Figure 6b indicates that as the number of iteration steps increased, the error continued to decrease; as the time step increased, the number of iteration steps used to achieve convergence condition also continued to decrease. Thus, the numerical solution method used in this paper met the requirements of convergence.

3.2. Comparison of the Non-Isothermal Flow Simulation in a Horizontal Tube with COMSOL

Currently, measured data of CO2 fracturing are lacking in horizontal wells. Accordingly, a comparison method with commercial software was used to verify the calculation results of the 1D + 1D transient fully coupled model in the horizontal section. COMSOL is a multi-physics coupled finite element software. The non-isothermal tube flow module can simulate thermal convection and heat conduction in the tube. However, in COMSOL, the wellbore wall layer (tubing, annulus, casing, cement sheath, etc.) notably adopts the steady-state heat transfer assumption and does not consider the natural convection in the annulus [64].
The calculation parameters were based on Table 1. The vertical section was ignored, and the horizontal section was extended to 1000 m. Simultaneously, the initial values were set as the parameters of the depth of 1600 m, implying that the initial temperature was 68 °C, and the initial pressure was 32 MPa, based on Table 1. As the horizontal wellbore was completed with the open-hole completion method, the casing and cement sheath were removed. The natural convection in the annulus was also ignored in the 1D + 1D fully coupled model for comparative analysis.
Figure 7a shows the variation of the BHT with time. Apparently, after ignoring the natural convection in the annulus, the results of the 1D + 1D transient fully coupled model were close to the results of COMSOL. However, at the early stage, the change rate of BHT calculated by COMSOL was faster than that of the 1D + 1D transient fully coupled model because of the steady-state wall heat transfer assumption used in COMSOL. The latter ignored the temperature stabilization process of each wall surface of the wellbore and underestimated the CO2 temperature. However, due to the large injection rate and the neglection of the natural convection, the effect of the wall heat transfer on the CO2 temperature was small; the temperature difference between the two was only 0.2 °C after 120 min. Considering that the treatment of wall heat transfer was the main difference between COMSOL and the 1D + 1D transient fully coupled model, another comparison was performed in which the wall heat transfer term was removed both from COMSOL and the 1D + 1D transient fully coupled model. As shown in Figure 7b, the calculation results of the two were highly consistent after neglecting the effect of wall heat transfer, and the deviation did not exceed 0.03 °C. This finding validated the model accuracy in the horizontal section.

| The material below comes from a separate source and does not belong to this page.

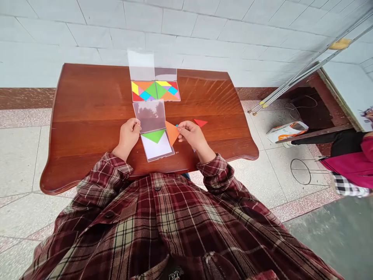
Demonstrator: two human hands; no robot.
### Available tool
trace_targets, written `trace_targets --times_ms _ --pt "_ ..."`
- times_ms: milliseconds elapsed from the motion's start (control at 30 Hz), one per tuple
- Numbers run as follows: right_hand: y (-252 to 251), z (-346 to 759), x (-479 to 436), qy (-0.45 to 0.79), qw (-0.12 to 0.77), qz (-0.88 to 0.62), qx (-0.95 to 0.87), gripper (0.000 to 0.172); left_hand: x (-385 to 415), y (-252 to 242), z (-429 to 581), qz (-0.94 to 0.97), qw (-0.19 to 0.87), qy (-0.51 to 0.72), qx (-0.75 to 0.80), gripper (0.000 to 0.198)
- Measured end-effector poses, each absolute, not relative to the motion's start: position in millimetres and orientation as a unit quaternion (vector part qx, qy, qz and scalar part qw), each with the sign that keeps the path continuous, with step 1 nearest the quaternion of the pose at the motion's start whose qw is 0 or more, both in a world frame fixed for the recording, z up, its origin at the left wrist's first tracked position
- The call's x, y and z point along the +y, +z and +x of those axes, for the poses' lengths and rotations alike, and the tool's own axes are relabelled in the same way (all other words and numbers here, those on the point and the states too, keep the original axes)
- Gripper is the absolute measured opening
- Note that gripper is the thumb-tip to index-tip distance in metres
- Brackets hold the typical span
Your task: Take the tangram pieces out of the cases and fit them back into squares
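A clear-lidded case (pixel 157 151) lies open near the table's front edge, with a green triangle (pixel 155 135) along the top of its white tray. My left hand (pixel 128 135) pinches the left edge of its raised lid (pixel 150 115). My right hand (pixel 192 135) is closed on an orange triangle (pixel 171 133) beside the tray's right edge. A bit of blue shows at my right fingertips. To the right of that hand lies a red triangle (pixel 200 122). Two filled cases, one on the left (pixel 144 91) and one on the right (pixel 168 90), stand open behind.
The brown wooden table (pixel 87 116) backs onto a white tiled wall. Crutches (pixel 291 79) lean at the right, near a white box (pixel 287 131) on the floor. A person in a magenta top (pixel 349 159) is at the far right, by a round metal frame (pixel 300 171).
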State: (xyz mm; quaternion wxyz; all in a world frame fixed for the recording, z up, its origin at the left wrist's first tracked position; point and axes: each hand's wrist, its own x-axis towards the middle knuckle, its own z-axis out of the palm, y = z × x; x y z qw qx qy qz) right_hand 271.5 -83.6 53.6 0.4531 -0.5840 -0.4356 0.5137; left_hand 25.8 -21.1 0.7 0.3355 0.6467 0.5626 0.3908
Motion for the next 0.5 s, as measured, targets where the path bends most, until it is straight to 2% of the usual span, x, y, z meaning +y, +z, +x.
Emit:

4. Results and Discussions

This section presents an analysis of the effects of the treating parameters using the 1D + 1D fully coupled model. Table 1 details the parameters of the benchmark case.

4.1. Analysis of the Injection Rate

The cases were considered when the injection rates were 2 m3/min, 6 m3/min, and 10 m3/min, based on the benchmark case.

4.1.1. Analysis of the Time Domain

Figure 8 shows the variation of the BHT with time under various injection rates. When the injection time was less than 50 min, an increase in the injection rate speeded up the decrease in the temperature. This finding was due to the change in the convective heat transfer efficiency with the CO2 velocity. Figure 9 shows the average CO2 velocity under different injection rates. As the size of the tubing was unchanged, the velocity was basically linear with the injection rate. However, faster convective heat transfer will also hasten the stability of the CO2 temperature. Using 0.03 °C/min as the criterion of the temperature stability, Figure 10 shows that the temperatures of the cases of 2 m3/min, 4 m3/min, and 6 m3/min did not reach the stable state after injection for 120 min. The stable temperature of CO2 was related to the heat transfer mechanism determined by the combination of the pressure work, viscous dissipation, and wall heat transfer. The analysis of space domain will illustrate this process.
Figure 11 shows the variation of the wellhead pressure (hereinafter referred to as WHP) with time under various injection rates. Given that no flow occurred at the initial time, the initial WHP was a constant with the value of 17.5 MPa. When fracturing started, CO2 flowed into the wellbore and generated friction. To keep the BHP constant, the WHP increased. The enhancement was determined by the friction, which increased significantly as the injection rate increased. Figure 12 shows that the wellbore friction reached 67.7 MPa at 10 m3/min. In addition, Figure 11 shows that the pressure increased to a maximum within a short period of time, and then the pressure decreased slightly. This phenomenon was caused by the variation of the CO2 density, which was affected by the CO2 temperature. As shown in Figure 13, after 120 min, the CO2 density at the bottom-hole increased by 185 kg/m3 compared with that after 1 min.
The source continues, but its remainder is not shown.